La presidenta de la Comunidad de Madrid, Isabel Díaz Ayuso, ha celebrado este martes la “durísima” sentencia del Tribunal Supremo contra el ya ex fiscal general del Estado, Álvaro García Ortiz, por revelación de secretos y determinar que fue él o “alguien de su entorno” quien filtró el correo electrónico en el que su pareja, Alberto González Amador, admitía haber cometido fraude fiscal. Lo ha hecho durante su visita a un nuevo campus universitario en Torrejón de Ardoz, donde ha defendido que el fallo demuestra que “el Estado de derecho funciona a pesar de los intentos del propio Gobierno”.
Tras más de dos semanas desde que el Supremo confirmara la condena a dos años de inhabilitación por revelación de secretos, a pagar 10.000 euros a González Amador, pero no publicara la sentencia hasta ahora, esta sostiene que el entonces fiscal general “no puede responder a una noticia falsa mediante la comisión de un delito”.
Para su pareja y presidenta madrileña, esto pone en evidencia un problema más amplio en la actuación del Gobierno de Pedro Sánchez. “Sentencias como esta harían caer a plomo a cualquier gobierno en cualquier democracia liberal”, ha afirmado este martes por la tarde. La presidenta ha instado en que no se puede “normalizar que todo valga”.
“Es muy triste que hayamos tenido que llegar a esta situación”, ha señalado la presidenta madrileña, quien ha criticado “la utilización de las instituciones, que son de todos los españoles, por parte del Gobierno y de su presidente”.
Además, Díaz Ayuso ha subrayado que no se puede “utilizar la Fiscalía General para atacar a un adversario político”, porque son instituciones de todos los españoles y ha incidido en que “estas prácticas no pueden consentirse”. Según ha señalado, “han dado la vuelta al mundo, como hemos visto en estos días y para ello animo a ver la prensa internacional”.
Críticas al decreto sobre universidades
En su intervención, Ayuso también ha dirigido reproches al Gobierno central por el decreto que endurece las condiciones para la creación de universidades, una normativa que el Ejecutivo madrileño ha recurrido ante el Tribunal Supremo.

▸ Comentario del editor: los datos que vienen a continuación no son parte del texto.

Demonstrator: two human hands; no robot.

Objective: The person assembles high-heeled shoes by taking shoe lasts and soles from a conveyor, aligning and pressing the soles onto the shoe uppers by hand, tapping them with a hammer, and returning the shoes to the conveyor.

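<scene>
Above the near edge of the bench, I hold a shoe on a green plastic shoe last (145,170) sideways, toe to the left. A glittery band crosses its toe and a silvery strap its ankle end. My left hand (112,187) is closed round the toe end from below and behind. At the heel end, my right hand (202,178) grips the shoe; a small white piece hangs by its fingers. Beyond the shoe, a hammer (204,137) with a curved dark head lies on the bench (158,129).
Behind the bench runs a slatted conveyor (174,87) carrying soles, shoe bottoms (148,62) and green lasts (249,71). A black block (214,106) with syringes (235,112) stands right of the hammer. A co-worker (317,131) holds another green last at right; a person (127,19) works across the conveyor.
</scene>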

La presidenta ha calificado el texto como “un ataque contra la libertad de empresa, de cátedra, contra las iniciativas sociales y contra la libertad educativa que afortunadamente recoge nuestra Constitución”.
Además, ha considerado que la medida atenta contra la seguridad jurídica, invade competencias autonómicas y “perjudica a regiones que tienen una visión internacional y de apertura como es la Comunidad de Madrid, que atrae a ciudadanos del resto del país y de otros rincones”.
Ayuso ha defendido la pluralidad y la libertad en la Comunidad de Madrid, asegurando que su Gobierno seguirá promoviendo la multiplicación de la oferta educativa “sin enfrentar sectores, porque no están reñidos, por más que lo intenten, lo público con lo privado, ni unos con otros, ni hombres con mujeres, ni entre regiones”.